● **YOUR INSTRUCTIONS**
Write out exactly what each line says, starting with the first line below and ending on the one with "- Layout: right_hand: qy".

● **PROVIDED RECORDS**
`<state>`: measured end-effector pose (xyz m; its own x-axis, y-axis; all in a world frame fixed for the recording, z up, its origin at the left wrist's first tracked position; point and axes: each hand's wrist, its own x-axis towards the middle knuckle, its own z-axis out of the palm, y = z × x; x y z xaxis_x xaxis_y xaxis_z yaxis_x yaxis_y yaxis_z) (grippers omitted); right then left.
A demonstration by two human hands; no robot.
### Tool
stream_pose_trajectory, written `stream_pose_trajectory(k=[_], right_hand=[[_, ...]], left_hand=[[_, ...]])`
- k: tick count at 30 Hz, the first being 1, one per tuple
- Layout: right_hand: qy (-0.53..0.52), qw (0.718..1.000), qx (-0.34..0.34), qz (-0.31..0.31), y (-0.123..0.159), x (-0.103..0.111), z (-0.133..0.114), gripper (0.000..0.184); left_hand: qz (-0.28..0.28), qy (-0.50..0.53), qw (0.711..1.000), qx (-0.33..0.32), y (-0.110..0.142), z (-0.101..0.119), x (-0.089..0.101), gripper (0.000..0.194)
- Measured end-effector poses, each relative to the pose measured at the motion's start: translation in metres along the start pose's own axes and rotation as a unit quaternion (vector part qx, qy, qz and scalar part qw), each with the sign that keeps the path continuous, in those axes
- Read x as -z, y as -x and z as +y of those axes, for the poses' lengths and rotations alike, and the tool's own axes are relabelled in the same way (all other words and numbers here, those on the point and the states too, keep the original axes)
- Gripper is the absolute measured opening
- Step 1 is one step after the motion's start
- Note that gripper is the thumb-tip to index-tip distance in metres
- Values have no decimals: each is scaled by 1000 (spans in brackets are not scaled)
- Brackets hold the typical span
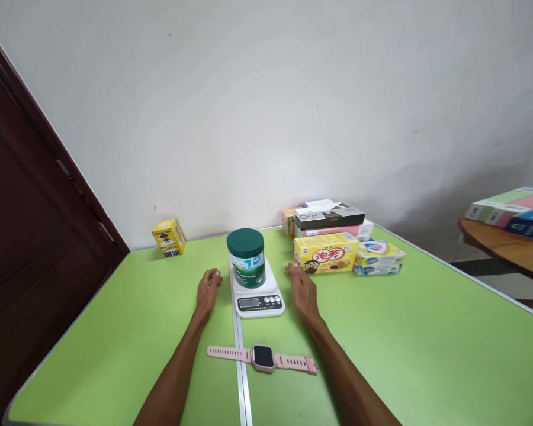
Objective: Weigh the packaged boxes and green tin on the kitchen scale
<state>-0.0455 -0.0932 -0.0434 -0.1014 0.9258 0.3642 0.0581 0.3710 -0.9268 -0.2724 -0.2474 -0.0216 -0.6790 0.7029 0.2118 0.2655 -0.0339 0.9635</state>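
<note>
A green canister (247,260) with a dark green lid stands upright on a white kitchen scale (260,304). The scale's grey display looks blank. My left hand (208,291) rests on the table just left of the scale, fingers loosely bent and holding nothing. On the other side, my right hand (302,291) lies apart from the scale, its fingers reaching forward near a yellow snack box (325,253), with nothing in its grasp. Stretched flat between my forearms is a pink smartwatch (263,357) with a dark screen.
Behind the snack box sits a stack of boxes topped by a black box (328,215). Yellow-and-white soap boxes (379,258) stand to its right. A small yellow box (168,238) is at the back left. A wooden side table (506,244) holds more boxes.
</note>
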Motion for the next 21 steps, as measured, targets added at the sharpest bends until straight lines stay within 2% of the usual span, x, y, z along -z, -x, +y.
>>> stream_pose_trajectory(k=[5, 8, 12, 15, 18, 21], right_hand=[[32, 999, -6, -12, 2, 2, -9, 76], [43, 999, 20, 0, 2, 1, -16, 81], [40, 992, 117, 34, 7, -9, -29, 76], [34, 987, 158, 1, 17, -20, -37, 68], [30, 985, 165, -39, 27, -29, -39, 66], [31, 987, 149, -50, 31, -32, -42, 67]], left_hand=[[-4, -13, 1000, 6, 6, 2, 2, 72], [21, -28, 999, -1, 12, 8, -2, 84], [58, -98, 989, -90, 20, 31, -21, 107], [17, -149, 981, -123, 21, 53, -43, 116], [-8, -165, 979, -120, 15, 66, -63, 107], [7, -149, 983, -111, 6, 69, -73, 92]])
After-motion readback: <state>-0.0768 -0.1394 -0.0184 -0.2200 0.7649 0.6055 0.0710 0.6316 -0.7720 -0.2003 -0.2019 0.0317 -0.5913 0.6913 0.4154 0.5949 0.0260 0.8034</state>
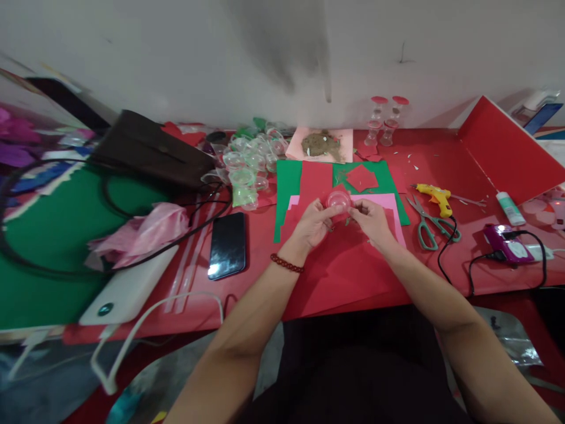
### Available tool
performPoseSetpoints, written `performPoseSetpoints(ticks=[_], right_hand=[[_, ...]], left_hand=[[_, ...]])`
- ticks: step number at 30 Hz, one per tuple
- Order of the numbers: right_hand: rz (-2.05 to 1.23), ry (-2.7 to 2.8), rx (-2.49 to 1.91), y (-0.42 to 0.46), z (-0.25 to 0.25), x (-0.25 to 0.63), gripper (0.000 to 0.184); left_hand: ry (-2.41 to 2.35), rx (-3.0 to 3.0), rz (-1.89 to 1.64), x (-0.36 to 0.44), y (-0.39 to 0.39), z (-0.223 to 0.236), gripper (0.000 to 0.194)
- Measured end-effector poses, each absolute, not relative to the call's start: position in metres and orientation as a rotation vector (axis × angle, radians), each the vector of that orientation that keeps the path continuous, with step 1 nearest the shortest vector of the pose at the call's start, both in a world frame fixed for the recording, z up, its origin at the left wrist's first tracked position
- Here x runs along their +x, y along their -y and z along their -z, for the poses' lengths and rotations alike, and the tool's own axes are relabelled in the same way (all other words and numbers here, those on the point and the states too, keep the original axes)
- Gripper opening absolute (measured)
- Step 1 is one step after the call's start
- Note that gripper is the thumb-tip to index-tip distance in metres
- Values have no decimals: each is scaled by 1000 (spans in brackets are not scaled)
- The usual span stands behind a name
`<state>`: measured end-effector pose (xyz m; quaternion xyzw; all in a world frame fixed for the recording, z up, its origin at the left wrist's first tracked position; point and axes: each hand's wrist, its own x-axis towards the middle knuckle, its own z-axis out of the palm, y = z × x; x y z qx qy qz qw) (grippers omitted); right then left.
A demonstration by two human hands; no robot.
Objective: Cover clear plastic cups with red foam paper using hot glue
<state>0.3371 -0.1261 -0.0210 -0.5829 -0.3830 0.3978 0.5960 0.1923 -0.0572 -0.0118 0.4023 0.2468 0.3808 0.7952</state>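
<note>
My left hand [314, 224] and my right hand [369, 219] meet over the middle of the red table [441, 171]. Between their fingertips sits a small clear plastic cup [338, 200] with a red piece under or inside it. Both hands pinch this cup, left from the left side, right from the right. A red bead bracelet [286, 263] circles my left wrist. Under the hands lie red paper sheets [348, 265], a pink sheet [384, 203] and a green sheet [286, 188].
Several clear cups [247, 165] cluster at back left by a brown bag [150, 147]. A phone [227, 244], white power bank [128, 288] and cables lie left. Scissors [430, 222], yellow glue gun [435, 196], glue bottle [509, 207] and a purple device [507, 242] lie right.
</note>
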Motion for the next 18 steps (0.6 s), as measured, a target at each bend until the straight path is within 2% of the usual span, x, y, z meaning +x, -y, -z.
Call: performPoseSetpoints(ticks=[9, 18], right_hand=[[-866, 907, -1427, 127, 20, 340, 19], [-946, 907, -1380, 128, 16, 336, 20]], left_hand=[[-604, 825, -878, 192, 55, 13, 42], [-571, 814, -887, 192, 55, 13, 41]])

● **WRITTEN ANSWER**
`<state>`: measured end-effector pose (xyz m; its own x-axis, y-axis; all in a world frame fixed for the recording, z up, its origin at the left wrist's first tracked position; point and axes: each hand's wrist, its own x-axis towards the middle knuckle, its own z-axis out of the palm, y = z × x; x y z xaxis_x xaxis_y xaxis_z yaxis_x yaxis_y yaxis_z) (grippers omitted); right then left.
A demonstration by two human hands; no robot.
### Tool
stream_pose_trajectory, written `stream_pose_trajectory(k=[_], right_hand=[[_, ...]], left_hand=[[_, ...]])`
- k: tick count at 30 Hz, the first being 1, one per tuple
- Layout: right_hand: qy (-0.53..0.52), qw (0.718..1.000), qx (-0.34..0.34), qz (-0.31..0.31), y (-0.123..0.159), x (-0.103..0.111), z (-0.133..0.114), gripper (0.000..0.184); left_hand: qz (-0.28..0.28), qy (-0.50..0.53), qw (0.711..1.000), qx (-0.33..0.32), y (-0.110..0.142), z (-0.101..0.119), x (-0.089..0.101), gripper (0.000..0.194)

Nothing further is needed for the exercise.